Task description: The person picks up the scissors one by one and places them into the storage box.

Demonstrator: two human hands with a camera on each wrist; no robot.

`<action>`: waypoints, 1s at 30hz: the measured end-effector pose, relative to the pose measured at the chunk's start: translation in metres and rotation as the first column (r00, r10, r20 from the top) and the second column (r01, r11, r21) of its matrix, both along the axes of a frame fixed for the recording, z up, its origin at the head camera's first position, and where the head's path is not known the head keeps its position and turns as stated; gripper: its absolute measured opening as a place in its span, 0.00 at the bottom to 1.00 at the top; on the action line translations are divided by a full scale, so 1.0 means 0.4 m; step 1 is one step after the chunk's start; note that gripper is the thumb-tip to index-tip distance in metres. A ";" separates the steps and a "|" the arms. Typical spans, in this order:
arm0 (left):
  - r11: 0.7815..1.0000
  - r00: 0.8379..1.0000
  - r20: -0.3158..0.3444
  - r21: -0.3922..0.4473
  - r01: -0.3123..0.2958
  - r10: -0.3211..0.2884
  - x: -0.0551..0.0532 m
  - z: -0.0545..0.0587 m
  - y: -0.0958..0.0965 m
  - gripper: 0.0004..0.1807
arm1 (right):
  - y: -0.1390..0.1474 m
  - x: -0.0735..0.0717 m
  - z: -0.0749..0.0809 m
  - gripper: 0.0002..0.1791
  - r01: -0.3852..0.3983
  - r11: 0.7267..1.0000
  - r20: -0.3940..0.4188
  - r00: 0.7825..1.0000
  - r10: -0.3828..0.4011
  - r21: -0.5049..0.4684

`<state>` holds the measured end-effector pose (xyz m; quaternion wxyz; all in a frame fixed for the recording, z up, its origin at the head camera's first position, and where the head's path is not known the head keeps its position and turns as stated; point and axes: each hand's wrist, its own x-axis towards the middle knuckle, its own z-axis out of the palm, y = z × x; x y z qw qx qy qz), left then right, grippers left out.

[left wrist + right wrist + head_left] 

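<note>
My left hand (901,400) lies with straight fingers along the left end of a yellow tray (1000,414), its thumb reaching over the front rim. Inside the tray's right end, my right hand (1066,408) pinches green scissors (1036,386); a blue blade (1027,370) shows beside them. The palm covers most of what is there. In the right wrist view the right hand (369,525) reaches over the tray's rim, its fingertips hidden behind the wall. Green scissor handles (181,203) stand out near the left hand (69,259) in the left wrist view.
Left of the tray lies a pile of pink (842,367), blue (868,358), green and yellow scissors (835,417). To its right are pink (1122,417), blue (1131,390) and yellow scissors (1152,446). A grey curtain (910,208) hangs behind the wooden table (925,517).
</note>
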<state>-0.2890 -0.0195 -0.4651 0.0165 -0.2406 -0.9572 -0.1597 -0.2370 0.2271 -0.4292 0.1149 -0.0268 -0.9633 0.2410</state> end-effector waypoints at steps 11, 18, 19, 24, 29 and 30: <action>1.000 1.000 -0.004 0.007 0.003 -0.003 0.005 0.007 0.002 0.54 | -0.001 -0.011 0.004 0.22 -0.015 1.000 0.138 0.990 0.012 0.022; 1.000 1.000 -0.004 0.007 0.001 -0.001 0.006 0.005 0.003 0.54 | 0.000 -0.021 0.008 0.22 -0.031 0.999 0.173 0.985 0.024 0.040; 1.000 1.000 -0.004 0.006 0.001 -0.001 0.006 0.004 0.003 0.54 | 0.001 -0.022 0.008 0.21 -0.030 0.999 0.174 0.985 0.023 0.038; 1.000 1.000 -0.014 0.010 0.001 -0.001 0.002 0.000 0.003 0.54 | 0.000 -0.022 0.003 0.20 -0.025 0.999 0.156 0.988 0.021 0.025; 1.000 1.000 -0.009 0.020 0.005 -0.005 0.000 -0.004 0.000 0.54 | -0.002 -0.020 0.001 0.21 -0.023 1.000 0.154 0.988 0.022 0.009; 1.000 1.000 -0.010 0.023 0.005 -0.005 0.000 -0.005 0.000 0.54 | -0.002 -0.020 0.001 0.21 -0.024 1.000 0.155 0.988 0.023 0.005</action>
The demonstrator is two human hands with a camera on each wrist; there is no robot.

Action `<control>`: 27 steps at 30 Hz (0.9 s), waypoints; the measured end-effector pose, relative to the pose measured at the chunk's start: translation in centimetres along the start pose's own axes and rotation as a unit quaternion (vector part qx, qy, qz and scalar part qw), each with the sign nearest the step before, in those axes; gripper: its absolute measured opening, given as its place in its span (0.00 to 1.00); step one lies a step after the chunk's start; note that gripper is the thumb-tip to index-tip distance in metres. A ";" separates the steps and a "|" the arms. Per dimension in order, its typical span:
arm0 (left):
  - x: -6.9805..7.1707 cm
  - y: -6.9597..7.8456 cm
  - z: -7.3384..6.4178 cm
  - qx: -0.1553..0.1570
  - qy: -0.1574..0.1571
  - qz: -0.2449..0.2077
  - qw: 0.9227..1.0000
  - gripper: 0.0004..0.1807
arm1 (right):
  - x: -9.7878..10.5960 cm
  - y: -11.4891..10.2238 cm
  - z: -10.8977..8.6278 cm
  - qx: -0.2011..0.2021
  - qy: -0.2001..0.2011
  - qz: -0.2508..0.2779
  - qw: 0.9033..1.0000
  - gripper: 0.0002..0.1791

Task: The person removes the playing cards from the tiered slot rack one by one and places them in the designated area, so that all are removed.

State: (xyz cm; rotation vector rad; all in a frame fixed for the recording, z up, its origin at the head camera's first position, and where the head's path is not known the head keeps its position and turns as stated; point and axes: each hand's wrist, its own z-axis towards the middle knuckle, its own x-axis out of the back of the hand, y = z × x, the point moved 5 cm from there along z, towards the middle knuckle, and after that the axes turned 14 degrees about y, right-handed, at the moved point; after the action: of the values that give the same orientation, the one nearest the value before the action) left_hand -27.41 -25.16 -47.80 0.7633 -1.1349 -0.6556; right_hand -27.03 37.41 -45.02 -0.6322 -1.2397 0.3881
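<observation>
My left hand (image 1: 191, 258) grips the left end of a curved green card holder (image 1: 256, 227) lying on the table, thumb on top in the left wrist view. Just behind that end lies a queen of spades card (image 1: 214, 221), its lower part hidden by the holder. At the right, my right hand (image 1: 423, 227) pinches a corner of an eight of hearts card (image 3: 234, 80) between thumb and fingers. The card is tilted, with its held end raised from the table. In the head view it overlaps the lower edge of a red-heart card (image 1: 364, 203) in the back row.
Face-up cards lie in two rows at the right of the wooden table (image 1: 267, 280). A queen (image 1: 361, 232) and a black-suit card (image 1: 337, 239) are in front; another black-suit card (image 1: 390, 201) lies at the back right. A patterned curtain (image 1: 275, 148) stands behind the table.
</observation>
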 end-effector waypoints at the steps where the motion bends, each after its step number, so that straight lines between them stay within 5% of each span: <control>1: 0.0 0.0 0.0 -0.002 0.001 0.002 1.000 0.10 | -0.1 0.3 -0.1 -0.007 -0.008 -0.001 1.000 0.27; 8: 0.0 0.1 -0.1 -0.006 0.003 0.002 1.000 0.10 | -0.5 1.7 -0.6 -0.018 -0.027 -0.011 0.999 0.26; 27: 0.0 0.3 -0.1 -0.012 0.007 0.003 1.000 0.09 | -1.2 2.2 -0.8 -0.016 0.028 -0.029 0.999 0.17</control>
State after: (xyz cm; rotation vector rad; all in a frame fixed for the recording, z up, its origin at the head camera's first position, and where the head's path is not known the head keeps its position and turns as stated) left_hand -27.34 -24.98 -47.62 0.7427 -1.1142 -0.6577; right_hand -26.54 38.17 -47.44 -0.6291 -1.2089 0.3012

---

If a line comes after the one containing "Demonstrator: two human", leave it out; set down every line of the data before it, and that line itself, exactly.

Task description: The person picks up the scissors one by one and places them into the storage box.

Demonstrator: two human hands with a camera on each wrist; no robot.

This output requires nothing more.